How to resolve the algorithm Circles of given radius through two points step by step in the Scala programming language

Published on 12 May 2024 09:40 PM

How to resolve the algorithm Circles of given radius through two points step by step in the Scala programming language

Table of Contents

Problem Statement

Given two points on a plane and a radius, usually two circles of given radius can be drawn through the points.
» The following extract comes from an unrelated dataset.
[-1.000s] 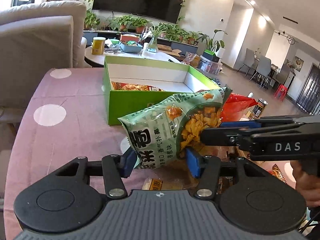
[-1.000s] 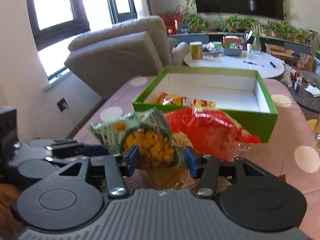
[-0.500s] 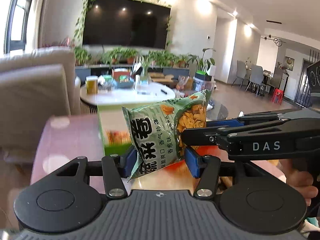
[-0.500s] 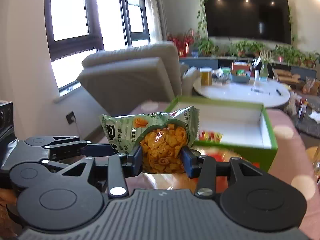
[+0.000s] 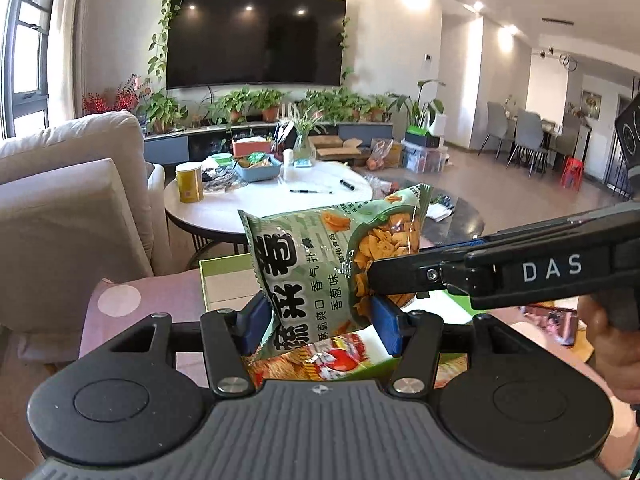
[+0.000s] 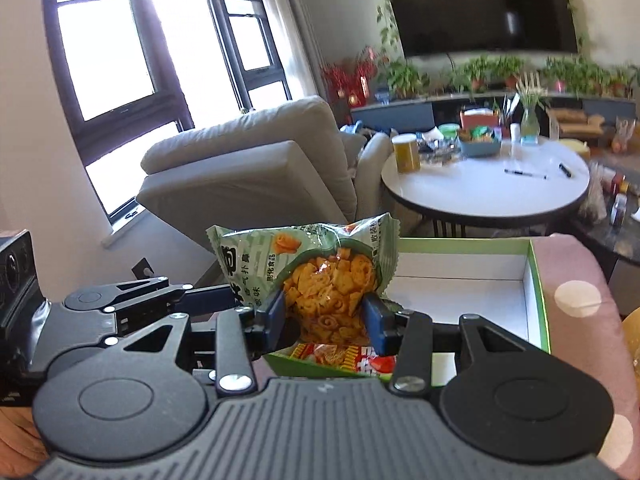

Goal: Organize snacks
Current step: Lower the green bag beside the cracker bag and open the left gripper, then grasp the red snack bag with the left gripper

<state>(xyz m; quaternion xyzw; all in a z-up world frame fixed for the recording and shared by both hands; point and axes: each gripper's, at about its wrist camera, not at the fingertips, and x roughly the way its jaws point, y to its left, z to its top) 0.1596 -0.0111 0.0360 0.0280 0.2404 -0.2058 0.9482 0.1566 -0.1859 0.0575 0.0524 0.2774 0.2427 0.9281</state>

Let's start with the solution:

Step by Step solution about How to resolve the algorithm Circles of given radius through two points step by step in the Scala programming language

Source code in the scala programming language

import org.scalatest.FunSuite
import math._

case class V2(x: Double, y: Double) {
  val distance = hypot(x, y)
  def /(other: V2) = V2((x+other.x) / 2.0, (y+other.y) / 2.0)
  def -(other: V2) = V2(x-other.x,y-other.y)
  override def equals(other: Any) = other match {
    case p: V2 => abs(x-p.x) <  0.0001 && abs(y-p.y) <  0.0001
    case _ => false
  }
  override def toString = f"($x%.4f, $y%.4f)"
}

case class Circle(center: V2, radius: Double)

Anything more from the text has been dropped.